Friday, September 1, 2017

It is time.

This is going from heartbreaking and sad to actually making me fucking angry. It's just not a good day and there's a grim vibe in the air that seems to mesh well with the hazy overcast that has masked the sky all morning and afternoon. It feels like death. It feels like I am in the movie, "Flatliners."

Despite the mood of the day, I have kept busy--very busy. I've made over 100 dollars today so far in fares. But, what is it exactly that is going from "heartbreaking and sad" to actually becoming infuriating? My inability to say, "fuck her, I don't care anymore" and the coinciding inability to not let reminders of her get to me anymore. I've given 13 rides today so far, and in that time I have had to pass by the mall, Hobby Lobby, Friendly's The Carmike, 420 Peace Avenue (The one near Stuart), Hoffman's, Wine and Barley, Chili's, Total Wine and More etc....

However, it was when I was stuck waiting for someone right outside the Saint Lucie Draft House an hour ago, I started to tear up like she just dumped me yesterday.

I do not have the will to contact her without asking her out, or at least asking if she is still dating. I know the answer I am going to get and I am not going to like it. And when she says it, I will not be able to move past it.

She has stopped contacting me too. Maybe she didn't like a post I wrote on here. Maybe she is head over heels in love at this point and she just doesn't give a fuck about me anymore. Maybe she think she's doing me a favor by going dark. Maybe she just thinks the ball is in my court.
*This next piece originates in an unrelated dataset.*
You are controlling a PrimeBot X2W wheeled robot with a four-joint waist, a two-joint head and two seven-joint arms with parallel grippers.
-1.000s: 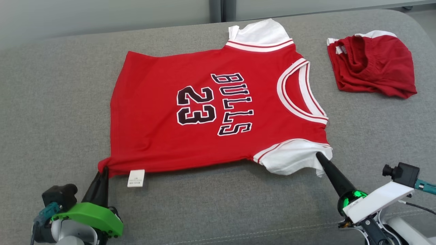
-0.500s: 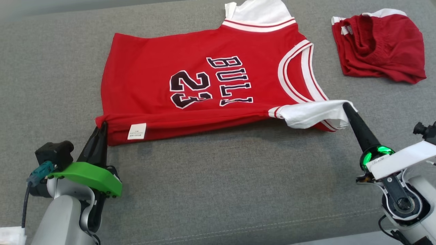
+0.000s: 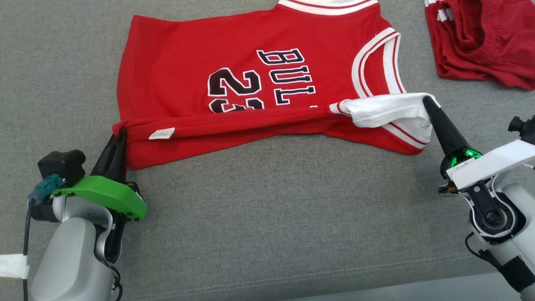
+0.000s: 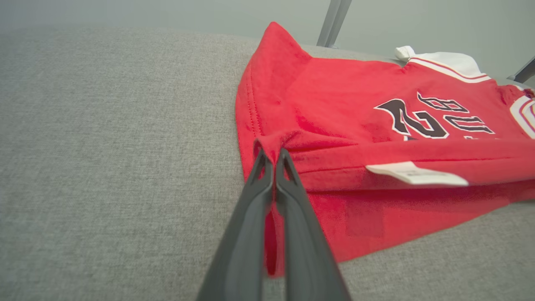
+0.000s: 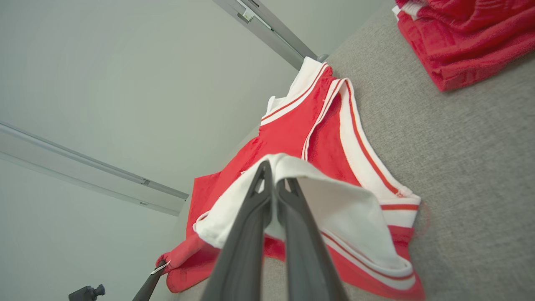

Whatever the reason is, I shouldn't care. I've wasted enough of my finite time on this plane of existence pining over her. I should be spending the night in my bed with a gorgeous fucking woman who likes Bill Maher, who isn't going to just barely pretend to appreciate the expensive fucking Fossil watch I bought her for our 1st Christmas together and also likes me for me; who isn't married to someone else and isn't ever going to go off on a voyage to Atlanta and erase me from her life.

Which is why I will never mention her on here again.